___ RAW DATA

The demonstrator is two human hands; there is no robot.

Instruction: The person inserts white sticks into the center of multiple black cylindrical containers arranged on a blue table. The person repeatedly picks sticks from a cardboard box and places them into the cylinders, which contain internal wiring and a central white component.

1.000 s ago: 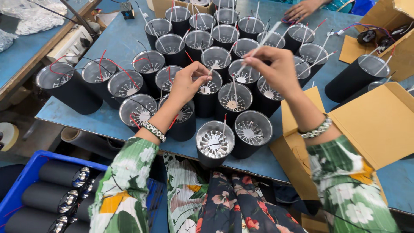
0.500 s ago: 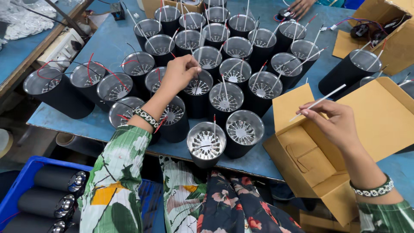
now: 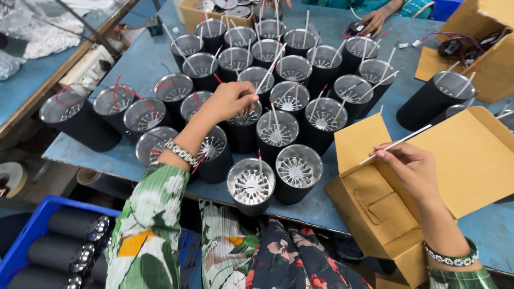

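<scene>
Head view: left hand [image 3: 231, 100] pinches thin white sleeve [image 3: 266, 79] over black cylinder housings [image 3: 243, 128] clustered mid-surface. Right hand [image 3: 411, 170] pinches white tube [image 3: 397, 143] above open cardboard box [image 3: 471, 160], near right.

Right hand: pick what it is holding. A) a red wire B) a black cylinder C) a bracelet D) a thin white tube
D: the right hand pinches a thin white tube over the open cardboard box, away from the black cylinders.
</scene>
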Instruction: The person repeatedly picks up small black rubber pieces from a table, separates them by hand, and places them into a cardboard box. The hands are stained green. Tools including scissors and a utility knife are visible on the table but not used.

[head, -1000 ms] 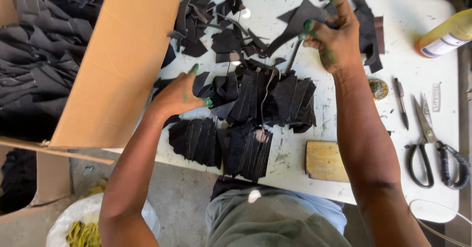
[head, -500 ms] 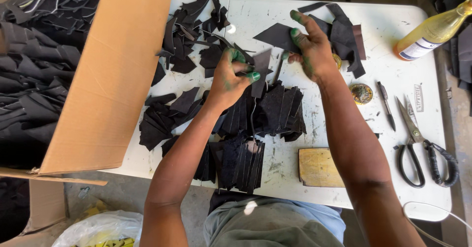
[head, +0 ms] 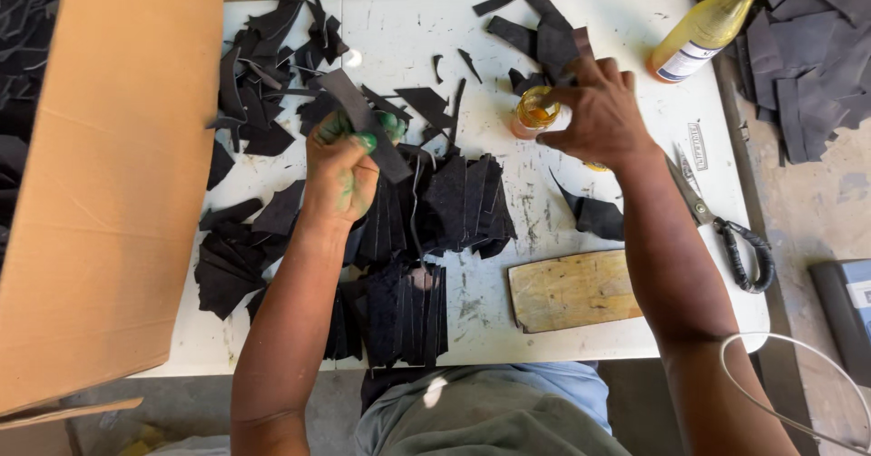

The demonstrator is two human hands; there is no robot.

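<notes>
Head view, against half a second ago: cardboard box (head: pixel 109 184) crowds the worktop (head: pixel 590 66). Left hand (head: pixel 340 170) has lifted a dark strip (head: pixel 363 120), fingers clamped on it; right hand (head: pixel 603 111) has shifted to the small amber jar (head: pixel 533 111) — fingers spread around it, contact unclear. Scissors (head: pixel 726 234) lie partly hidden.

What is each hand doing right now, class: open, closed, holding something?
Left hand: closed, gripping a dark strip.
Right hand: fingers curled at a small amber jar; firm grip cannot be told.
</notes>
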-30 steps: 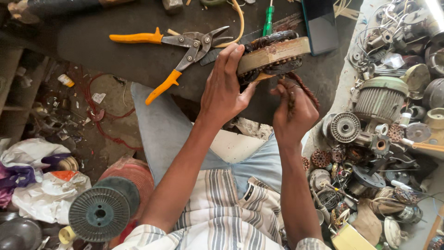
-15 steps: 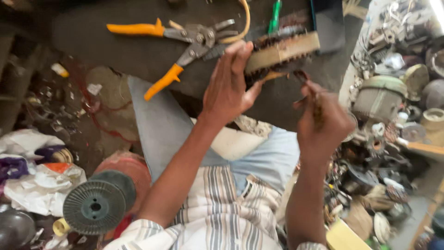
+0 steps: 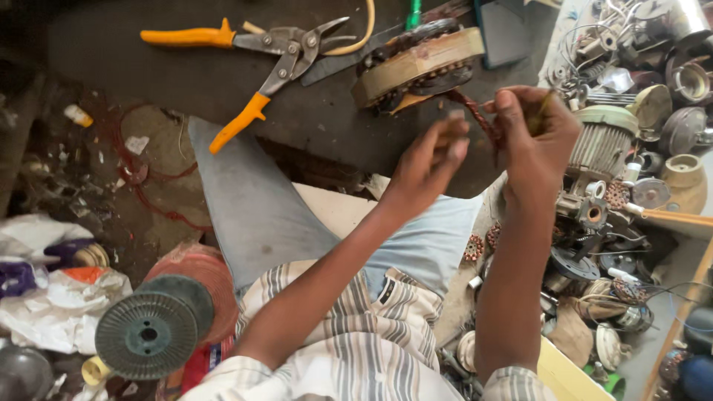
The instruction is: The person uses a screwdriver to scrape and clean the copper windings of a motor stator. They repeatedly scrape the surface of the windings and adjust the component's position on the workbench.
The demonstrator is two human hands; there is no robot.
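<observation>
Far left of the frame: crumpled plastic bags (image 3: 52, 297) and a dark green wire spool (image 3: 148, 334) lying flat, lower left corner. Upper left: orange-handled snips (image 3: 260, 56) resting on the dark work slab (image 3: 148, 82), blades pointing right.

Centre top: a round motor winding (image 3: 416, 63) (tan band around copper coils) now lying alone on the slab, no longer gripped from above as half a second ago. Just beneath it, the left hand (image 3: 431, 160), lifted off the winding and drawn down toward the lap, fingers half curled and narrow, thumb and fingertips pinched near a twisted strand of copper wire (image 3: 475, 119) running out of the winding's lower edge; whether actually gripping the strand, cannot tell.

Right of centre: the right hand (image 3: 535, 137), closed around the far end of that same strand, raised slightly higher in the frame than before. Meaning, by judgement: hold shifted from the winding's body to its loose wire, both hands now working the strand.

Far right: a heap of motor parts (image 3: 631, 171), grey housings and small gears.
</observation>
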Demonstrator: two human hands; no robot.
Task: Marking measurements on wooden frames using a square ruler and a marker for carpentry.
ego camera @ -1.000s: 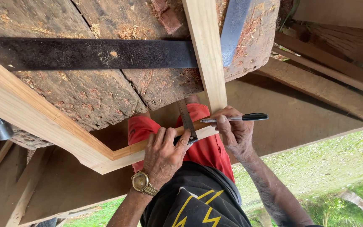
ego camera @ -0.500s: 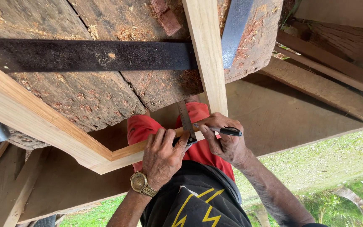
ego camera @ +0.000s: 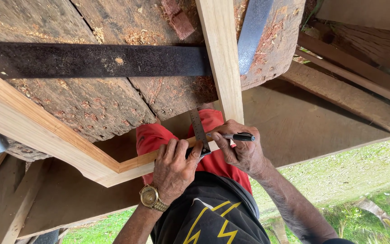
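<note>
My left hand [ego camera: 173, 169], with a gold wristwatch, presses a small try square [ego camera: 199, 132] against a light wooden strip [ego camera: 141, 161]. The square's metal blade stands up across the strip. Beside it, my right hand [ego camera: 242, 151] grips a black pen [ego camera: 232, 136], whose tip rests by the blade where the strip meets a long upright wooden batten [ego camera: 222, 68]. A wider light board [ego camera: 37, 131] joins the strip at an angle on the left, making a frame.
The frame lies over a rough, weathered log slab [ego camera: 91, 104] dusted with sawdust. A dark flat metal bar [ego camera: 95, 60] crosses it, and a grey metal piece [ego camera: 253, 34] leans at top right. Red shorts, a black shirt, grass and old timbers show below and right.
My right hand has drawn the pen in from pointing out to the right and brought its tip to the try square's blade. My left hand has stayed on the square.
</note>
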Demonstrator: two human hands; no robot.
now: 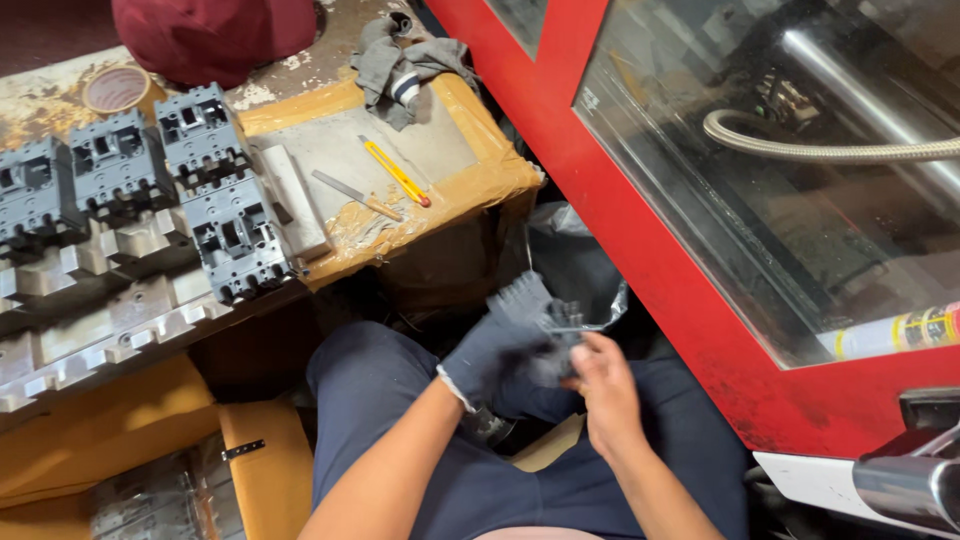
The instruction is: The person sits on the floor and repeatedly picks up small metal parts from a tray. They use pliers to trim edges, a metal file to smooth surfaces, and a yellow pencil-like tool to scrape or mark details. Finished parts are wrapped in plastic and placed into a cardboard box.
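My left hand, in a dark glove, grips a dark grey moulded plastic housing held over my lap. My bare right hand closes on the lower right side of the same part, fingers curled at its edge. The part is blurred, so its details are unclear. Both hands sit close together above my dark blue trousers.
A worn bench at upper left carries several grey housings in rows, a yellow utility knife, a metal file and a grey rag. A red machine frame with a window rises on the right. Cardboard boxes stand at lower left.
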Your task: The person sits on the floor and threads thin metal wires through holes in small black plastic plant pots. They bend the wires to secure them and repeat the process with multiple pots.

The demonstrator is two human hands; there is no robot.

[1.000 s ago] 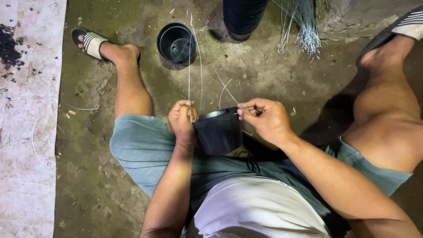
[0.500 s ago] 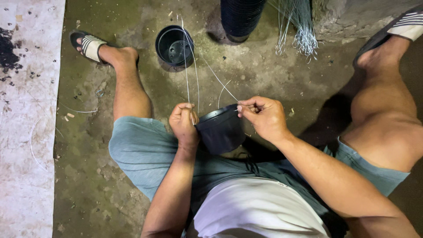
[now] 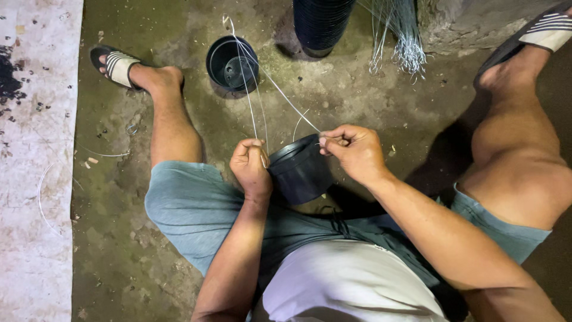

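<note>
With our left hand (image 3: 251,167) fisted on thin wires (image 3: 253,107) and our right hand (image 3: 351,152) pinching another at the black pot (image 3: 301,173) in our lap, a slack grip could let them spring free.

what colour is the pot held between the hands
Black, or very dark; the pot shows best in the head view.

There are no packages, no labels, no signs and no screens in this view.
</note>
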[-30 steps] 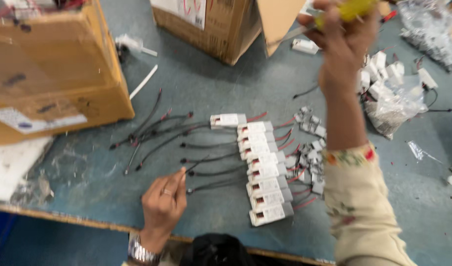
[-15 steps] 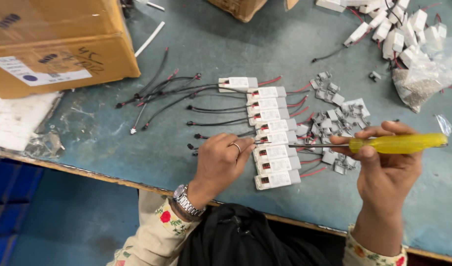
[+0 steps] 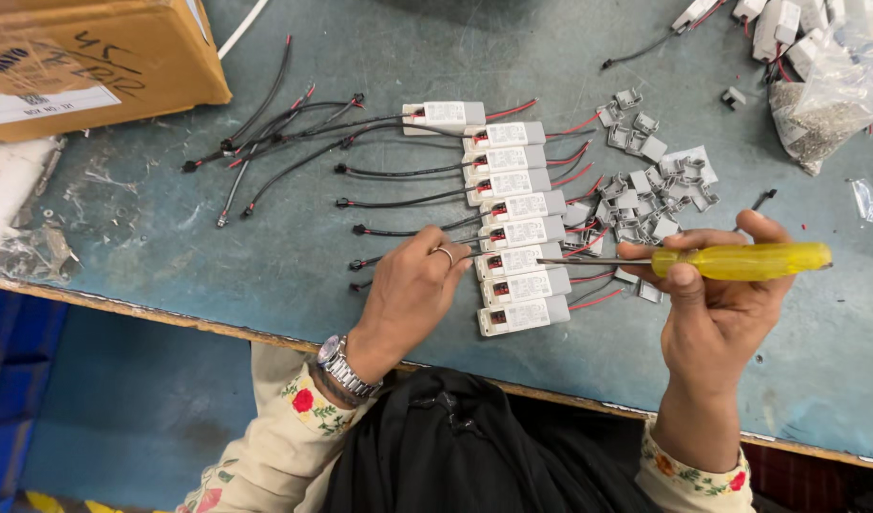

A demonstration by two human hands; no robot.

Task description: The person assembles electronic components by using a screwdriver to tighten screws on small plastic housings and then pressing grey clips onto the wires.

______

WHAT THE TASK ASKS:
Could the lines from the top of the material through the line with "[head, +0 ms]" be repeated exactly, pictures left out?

TASK RESULT:
The demonstrator is two human hands; there is no robot.

Instruction: The person inserts white sticks into the center of multiple black cylindrical containers arranged on a blue table. The person repeatedly picks sticks from a cardboard box and places them into the cylinders, which contain internal wiring and a central white component.

1.000 s ago: 
0.500 s ago: 
now: 

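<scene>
Head view: left hand [image 3: 231, 100] pinches thin white sleeve [image 3: 266, 79] over black cylinder housings [image 3: 243, 128] clustered mid-surface. Right hand [image 3: 411, 170] pinches white tube [image 3: 397, 143] above open cardboard box [image 3: 471, 160], near right.

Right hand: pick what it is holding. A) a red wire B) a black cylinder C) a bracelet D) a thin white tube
D: the right hand pinches a thin white tube over the open cardboard box, away from the black cylinders.
</scene>
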Instruction: The person repeatedly picks up small black rubber pieces from a table, separates them by hand, and places them into a cardboard box. The hands are stained green. Tools including scissors and a utility knife are visible on the table but not used.

[head, -1000 ms] 
[head, -500 ms] 
[head, +0 ms] 

The exercise requires nothing more.